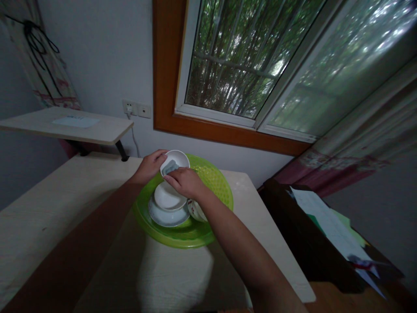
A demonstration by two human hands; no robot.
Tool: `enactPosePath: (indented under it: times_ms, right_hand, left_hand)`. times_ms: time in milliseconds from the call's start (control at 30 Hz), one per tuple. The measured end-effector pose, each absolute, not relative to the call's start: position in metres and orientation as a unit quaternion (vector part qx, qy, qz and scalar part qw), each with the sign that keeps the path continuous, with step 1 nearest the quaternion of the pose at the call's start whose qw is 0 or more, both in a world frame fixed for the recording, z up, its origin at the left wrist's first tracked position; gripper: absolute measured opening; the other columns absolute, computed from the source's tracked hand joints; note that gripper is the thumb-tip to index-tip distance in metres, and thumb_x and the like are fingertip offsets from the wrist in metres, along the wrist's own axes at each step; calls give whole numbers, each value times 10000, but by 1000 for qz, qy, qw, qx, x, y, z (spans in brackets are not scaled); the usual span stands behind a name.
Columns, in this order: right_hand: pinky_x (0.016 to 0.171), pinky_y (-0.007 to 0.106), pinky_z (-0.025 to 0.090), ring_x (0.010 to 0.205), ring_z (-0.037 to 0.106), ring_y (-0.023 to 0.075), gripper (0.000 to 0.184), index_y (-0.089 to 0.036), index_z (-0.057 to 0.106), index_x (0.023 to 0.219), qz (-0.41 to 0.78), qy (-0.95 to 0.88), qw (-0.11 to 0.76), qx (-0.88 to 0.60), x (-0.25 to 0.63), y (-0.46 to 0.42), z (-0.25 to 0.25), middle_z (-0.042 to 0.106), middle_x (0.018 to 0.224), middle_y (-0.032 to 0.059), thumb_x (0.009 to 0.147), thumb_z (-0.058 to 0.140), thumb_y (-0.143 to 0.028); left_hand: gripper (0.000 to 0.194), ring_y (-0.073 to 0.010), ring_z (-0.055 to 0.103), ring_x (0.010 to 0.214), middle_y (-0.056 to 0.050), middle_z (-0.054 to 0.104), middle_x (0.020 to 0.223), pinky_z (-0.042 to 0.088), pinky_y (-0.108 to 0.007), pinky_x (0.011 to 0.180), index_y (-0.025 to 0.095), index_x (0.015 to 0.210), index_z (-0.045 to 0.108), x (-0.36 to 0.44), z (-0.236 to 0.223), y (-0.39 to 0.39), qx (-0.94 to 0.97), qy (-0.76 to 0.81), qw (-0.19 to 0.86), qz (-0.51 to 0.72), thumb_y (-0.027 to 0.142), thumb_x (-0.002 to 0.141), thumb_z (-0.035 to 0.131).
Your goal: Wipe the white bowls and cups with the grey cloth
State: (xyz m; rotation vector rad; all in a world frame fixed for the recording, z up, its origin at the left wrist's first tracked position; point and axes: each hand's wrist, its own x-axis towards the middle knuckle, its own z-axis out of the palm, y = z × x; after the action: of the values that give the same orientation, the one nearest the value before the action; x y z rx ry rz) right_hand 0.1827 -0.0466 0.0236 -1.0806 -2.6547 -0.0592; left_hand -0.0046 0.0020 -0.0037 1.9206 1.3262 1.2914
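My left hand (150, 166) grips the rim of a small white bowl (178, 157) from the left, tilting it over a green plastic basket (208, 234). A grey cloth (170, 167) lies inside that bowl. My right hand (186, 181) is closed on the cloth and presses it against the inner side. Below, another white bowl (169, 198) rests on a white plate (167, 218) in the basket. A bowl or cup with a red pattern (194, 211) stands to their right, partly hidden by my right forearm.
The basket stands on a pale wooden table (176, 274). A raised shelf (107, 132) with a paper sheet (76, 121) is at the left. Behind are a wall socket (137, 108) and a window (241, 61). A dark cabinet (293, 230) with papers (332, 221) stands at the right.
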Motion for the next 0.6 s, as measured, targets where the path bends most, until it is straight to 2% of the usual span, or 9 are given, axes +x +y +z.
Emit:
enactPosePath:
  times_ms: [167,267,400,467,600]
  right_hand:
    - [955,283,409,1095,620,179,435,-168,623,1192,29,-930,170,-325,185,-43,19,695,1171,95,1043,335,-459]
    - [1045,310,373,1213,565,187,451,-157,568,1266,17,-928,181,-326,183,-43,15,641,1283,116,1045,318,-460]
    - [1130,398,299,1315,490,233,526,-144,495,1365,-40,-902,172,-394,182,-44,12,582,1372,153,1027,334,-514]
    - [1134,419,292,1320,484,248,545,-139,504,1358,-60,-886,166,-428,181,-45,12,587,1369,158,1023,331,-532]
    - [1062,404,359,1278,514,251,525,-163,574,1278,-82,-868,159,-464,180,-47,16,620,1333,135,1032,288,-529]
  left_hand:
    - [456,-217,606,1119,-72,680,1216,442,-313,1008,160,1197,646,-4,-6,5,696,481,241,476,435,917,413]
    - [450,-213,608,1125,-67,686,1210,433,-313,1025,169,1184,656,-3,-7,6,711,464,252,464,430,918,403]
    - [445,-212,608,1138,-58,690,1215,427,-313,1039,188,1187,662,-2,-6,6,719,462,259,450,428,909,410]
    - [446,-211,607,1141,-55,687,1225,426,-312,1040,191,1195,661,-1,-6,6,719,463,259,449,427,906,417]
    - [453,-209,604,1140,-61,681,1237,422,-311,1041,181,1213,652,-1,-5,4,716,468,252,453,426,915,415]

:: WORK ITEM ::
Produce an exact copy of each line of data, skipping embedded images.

:: RESPONSE AREA ::
A demonstration by two human hands; no robot.
Tool: `enactPosePath: (indented under it: times_ms, right_hand, left_hand)`. times_ms: time in milliseconds from the call's start (control at 30 Hz), one per tuple. The measured end-effector pose, each absolute, not relative to the call's start: position in metres and orientation as a unit quaternion (vector part qx, qy, qz and scalar part qw), each with the sign that keeps the path continuous, with step 1 nearest the quaternion of the pose at the call's start whose qw is 0 or more, both in a world frame fixed for the recording, z up, its origin at the left wrist's first tracked position; gripper: absolute measured opening; the other columns absolute, computed from the source's tracked hand joints; note that gripper is the thumb-tip to index-tip distance in metres, and thumb_x and the like are fingertip offsets from the wrist in metres, along the wrist's own axes at each step; calls give whole numbers, each value times 10000, but by 1000 for qz, qy, qw, qx, x, y, z (spans in brackets are not scaled); the usual span stands behind a name.
Columns, in this order: right_hand: pinky_x (0.016 to 0.171), pinky_y (-0.007 to 0.106), pinky_z (-0.025 to 0.090), ring_x (0.010 to 0.205), ring_z (-0.037 to 0.106), ring_y (-0.023 to 0.075), gripper (0.000 to 0.184), index_y (-0.089 to 0.036), index_z (-0.057 to 0.106), index_x (0.023 to 0.219), qz (-0.41 to 0.78), qy (-0.95 to 0.88), qw (-0.11 to 0.76), qx (-0.88 to 0.60), x (-0.25 to 0.63), y (-0.46 to 0.42), z (-0.25 to 0.25), middle_z (-0.042 to 0.106), middle_x (0.018 to 0.224), middle_y (-0.032 to 0.059), thumb_x (0.009 to 0.147), thumb_z (-0.058 to 0.140), thumb_y (-0.143 to 0.028); left_hand: gripper (0.000 to 0.194), ring_y (-0.073 to 0.010), ring_z (-0.055 to 0.103), ring_x (0.010 to 0.214), middle_y (-0.056 to 0.050), middle_z (-0.054 to 0.104), middle_x (0.020 to 0.223), pinky_z (-0.042 to 0.088), pinky_y (-0.108 to 0.007), pinky_x (0.011 to 0.180), index_y (-0.025 to 0.095), index_x (0.015 to 0.210), index_z (-0.045 to 0.108), x (-0.36 to 0.44), z (-0.236 to 0.223), y (-0.39 to 0.39), qx (-0.94 to 0.97), qy (-0.76 to 0.81), qw (-0.19 to 0.86), qz (-0.51 to 0.72), thumb_y (-0.027 to 0.142), thumb_x (-0.002 to 0.141), thumb_z (-0.035 to 0.131).
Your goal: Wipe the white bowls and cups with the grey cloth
State: (xyz m; rotation vector rad; all in a world frame fixed for the recording, z up, its origin at the left wrist's first tracked position; point and axes: each hand's wrist, its own x-axis towards the middle knuckle, its own z-axis out of the palm, y = z × x; after the action: of the values that give the same orientation, the one nearest the value before the action; x y z rx ry rz) right_hand 0.1827 -0.0466 0.0236 -1.0806 -2.6547 -0.0592; left_hand -0.0046 0.0020 -0.0037 1.9206 1.3262 1.2914
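My left hand (150, 166) grips the rim of a small white bowl (178, 157) from the left, tilting it over a green plastic basket (208, 234). A grey cloth (170, 167) lies inside that bowl. My right hand (186, 181) is closed on the cloth and presses it against the inner side. Below, another white bowl (169, 198) rests on a white plate (167, 218) in the basket. A bowl or cup with a red pattern (194, 211) stands to their right, partly hidden by my right forearm.
The basket stands on a pale wooden table (176, 274). A raised shelf (107, 132) with a paper sheet (76, 121) is at the left. Behind are a wall socket (137, 108) and a window (241, 61). A dark cabinet (293, 230) with papers (332, 221) stands at the right.
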Motion for the next 0.6 s, as measured, targets where the path bends most, until it is straight to 2% of the usual span, or 9 are given, axes +x +y +z.
Emit:
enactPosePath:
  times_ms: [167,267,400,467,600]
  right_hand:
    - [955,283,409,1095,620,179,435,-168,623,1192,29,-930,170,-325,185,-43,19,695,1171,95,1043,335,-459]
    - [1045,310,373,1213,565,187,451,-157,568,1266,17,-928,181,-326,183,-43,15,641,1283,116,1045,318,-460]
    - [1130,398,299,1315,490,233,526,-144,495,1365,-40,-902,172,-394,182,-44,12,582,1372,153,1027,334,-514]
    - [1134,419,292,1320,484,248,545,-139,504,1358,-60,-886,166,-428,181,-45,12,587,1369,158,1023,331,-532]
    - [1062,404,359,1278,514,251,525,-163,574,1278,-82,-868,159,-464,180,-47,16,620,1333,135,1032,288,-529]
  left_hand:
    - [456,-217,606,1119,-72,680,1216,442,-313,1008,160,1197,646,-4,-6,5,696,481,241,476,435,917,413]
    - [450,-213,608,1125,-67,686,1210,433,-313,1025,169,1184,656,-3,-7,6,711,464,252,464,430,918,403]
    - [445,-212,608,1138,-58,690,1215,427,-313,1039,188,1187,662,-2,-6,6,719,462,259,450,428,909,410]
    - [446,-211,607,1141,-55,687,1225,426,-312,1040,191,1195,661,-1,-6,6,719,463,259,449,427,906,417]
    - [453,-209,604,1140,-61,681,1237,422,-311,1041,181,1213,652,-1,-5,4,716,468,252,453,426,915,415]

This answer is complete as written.